Member of the Colorado House of Representatives from the Huerfano County district
- In office January 1953 – January 1963
- Preceded by: J. M. McMath
- Succeeded by: Star Caywood

Personal details
- Born: Albert Jack Tomsic April 26, 1925 Delagua, Colorado
- Died: July 7, 2012 (aged 87) Walsenburg, Colorado
- Party: Democratic
- Spouse: Patricia Tomsic
- Children: One son, one daughter
- Alma mater: University of Colorado Boulder University of Colorado Law School
- Profession: Attorney judge

= Albert J. Tomsic =

American politician and attorney

Albert J. Tomsic (April 26, 1925 – July 7, 2012) was an attorney and Democratic member of the Colorado House of Representatives.
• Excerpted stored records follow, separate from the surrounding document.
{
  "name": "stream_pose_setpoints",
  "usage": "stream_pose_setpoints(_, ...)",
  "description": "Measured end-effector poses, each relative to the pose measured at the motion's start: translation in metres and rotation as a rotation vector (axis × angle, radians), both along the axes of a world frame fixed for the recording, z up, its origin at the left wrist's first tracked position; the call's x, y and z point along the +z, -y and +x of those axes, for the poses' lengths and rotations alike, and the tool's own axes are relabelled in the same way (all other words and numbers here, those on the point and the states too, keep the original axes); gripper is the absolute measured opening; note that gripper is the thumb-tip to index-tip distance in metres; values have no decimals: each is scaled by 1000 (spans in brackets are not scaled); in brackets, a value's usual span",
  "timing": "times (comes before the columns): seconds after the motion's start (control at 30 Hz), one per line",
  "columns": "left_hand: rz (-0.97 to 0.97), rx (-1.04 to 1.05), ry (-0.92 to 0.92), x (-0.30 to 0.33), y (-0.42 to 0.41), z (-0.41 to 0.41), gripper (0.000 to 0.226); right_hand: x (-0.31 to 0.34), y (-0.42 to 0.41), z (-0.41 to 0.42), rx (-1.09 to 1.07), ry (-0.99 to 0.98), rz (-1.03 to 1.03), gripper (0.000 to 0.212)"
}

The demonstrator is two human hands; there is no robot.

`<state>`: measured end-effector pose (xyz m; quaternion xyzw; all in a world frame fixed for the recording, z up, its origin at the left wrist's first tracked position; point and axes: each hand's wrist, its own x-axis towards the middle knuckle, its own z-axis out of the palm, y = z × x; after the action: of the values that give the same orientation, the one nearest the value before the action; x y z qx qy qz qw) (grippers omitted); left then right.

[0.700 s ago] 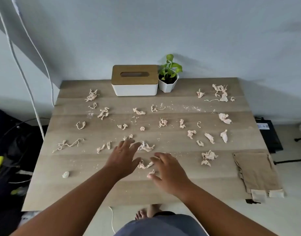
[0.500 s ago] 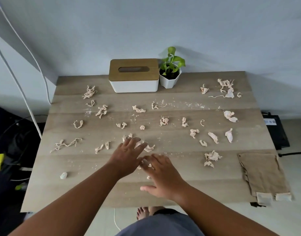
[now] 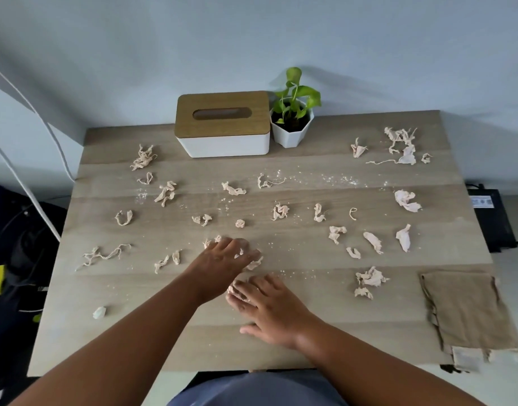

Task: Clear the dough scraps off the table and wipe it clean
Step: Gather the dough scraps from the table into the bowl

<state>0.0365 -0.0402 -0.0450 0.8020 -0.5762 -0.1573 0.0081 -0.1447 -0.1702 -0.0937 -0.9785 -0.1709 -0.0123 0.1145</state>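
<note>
our left hand [image 3: 222, 260] and right hand [image 3: 266, 303], fingers flat and released, press dough scraps [image 3: 253, 263] at the tabletop [image 3: 281, 341] centre; sweeping carelessly could fling scraps off the edge.

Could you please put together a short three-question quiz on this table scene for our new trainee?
1. True or false: the cloth is in the right hand.
2. What stands directly right of the tissue box: A) a cup, B) a potted plant, C) a bottle?
3. Fill in: the left hand lies flat over dough scraps near the table's ____.

Key
1. False: the cloth lies untouched at the table's near right corner; the right hand rests, fingers spread, on scraps near the middle.
2. B.
3. Middle.
</note>
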Motion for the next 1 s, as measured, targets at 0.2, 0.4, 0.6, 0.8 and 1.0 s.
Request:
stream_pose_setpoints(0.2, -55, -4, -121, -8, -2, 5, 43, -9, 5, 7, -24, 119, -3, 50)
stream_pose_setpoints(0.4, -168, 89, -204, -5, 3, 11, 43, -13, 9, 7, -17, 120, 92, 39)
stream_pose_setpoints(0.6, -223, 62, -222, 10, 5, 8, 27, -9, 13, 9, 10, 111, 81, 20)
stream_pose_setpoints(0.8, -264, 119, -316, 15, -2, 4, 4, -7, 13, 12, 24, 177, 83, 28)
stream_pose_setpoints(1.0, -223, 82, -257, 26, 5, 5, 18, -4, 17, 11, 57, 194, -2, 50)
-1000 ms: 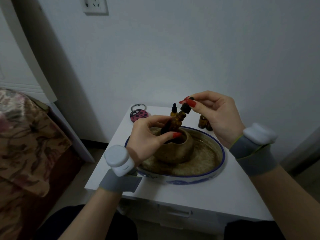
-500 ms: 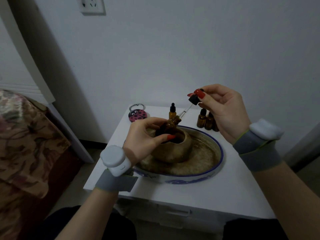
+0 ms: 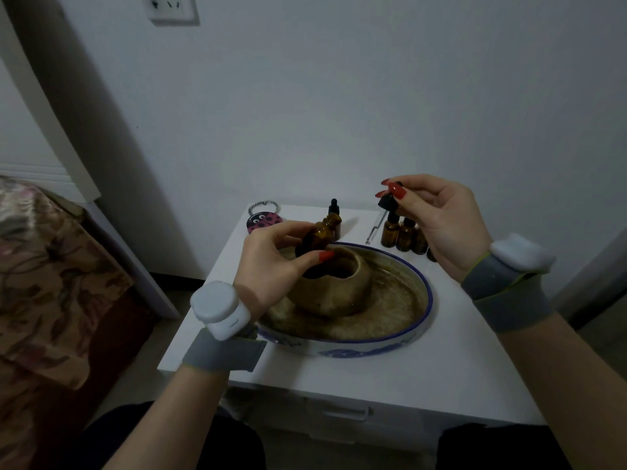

He served five terms in the State House, from 1953 to 1963. During his last term, he served as Speaker of the House. Following his State House service, from 1965 to 1986, he worked as a district court judge for Colorado's Third Judicial District in Walsenburg.

==Early life and career==
Born in 1925 in the coal mining town of Delagua, now a ghost town, Tomsic attended elementary and high school in Walsenburg. He served in the United States Army Air Corps from 1943 to 1946. Following his military service, he attended the University of Colorado Boulder, graduating with a bachelor's degree in 1948. He then attended the University of Colorado Law School, graduating in 1951. Following law school, he opened a law office in Walsenburg. He worked as the county attorney for Huerfano County from 1957 to 1964 and in 1958 as an attorney for Colorado's Third Judicial District. Tomsic served from 1965 to 1985 as a judge in the Third Judicial District.

==Elections==
Tomsic was first elected to the Colorado house of Representatives in 1952 and sworn in in 1953. He was re-elected four times, serving a total of ten years.
In 1962, he ran for U.S. Congress, seeking to represent Colorado's 3rd congressional district. He was unopposed in the Democratic primary election. In the general election, he was defeated by Republican J. Edgar Chenoweth.

==House leadership positions==
From 1957 to 1958, Tomsic served as the House Majority Leader, the first time the position was held by a Democrat in twenty years. He served as Speaker of the Colorado House of Representatives from 1961 to 1963.

==Personal life and death==
Tomsic was married to Patricia Tomsic for 57 years. Together, they had one son and one daughter. He died on July 7, 2012, aged 87.